そして著者は「すべてが終わった時、本当に僕らは以前とまったく同じ世界を再現したいのだろうか」という問いを投げかけます。著者が作っているという「忘れたくない物事のリスト」には、献身的な人々の存在と彼らへの支援という美しい光景もあるのですが、ネガティブなことも多いのですから。そこには、初期の控えめな対策に対する嘲笑や、感情的でいい加減な情報の伝播や、移民たちへの不親切などの項目と並んで、「パンデミックのそもそもの原因が、自然と環境に対する人間の危うい接し方、森林破壊、軽率な消費行動にこそあること」とあるのです。 

 

その背景には「ウイルスは人口爆発と環境破壊が生んだ難民である」という認識があるわけです。
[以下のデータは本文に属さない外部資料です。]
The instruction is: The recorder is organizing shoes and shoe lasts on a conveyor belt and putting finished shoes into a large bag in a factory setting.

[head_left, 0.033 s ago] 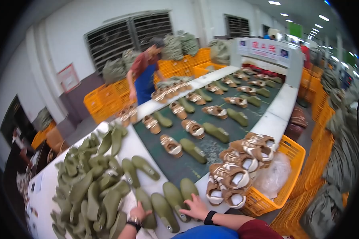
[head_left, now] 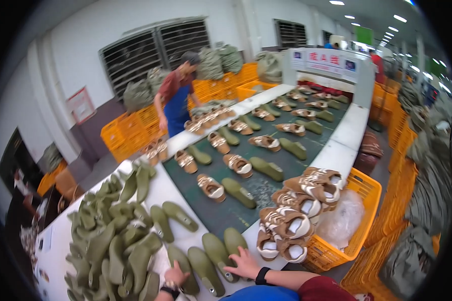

某大国の大統領が環境保護を訴える少女を嘲笑したように、自然への認識と対応の違いがあたかも政治的立場の違いにすぎないと矮小化していた世界が「以前の世界」であるならば、もはやそこに戻れないはず。 

 

しかし現実は異なるのです。この危機をアピールの場にする政治家、既に始まっている復興時の利権の奪い合い、いたずらに危機感をあおるマスコミ、自分勝手な振る舞いに及ぶ人々・・。私たちが「忘れるべきではない物事のリスト」は長くて情けないものになってしまいそうです。しかし今後も長く続くであろう忍耐の時期においても、ひとりひとりがそれを覚えておくことで、何かをより良い方向に変え得るであろうとを期待したいものです。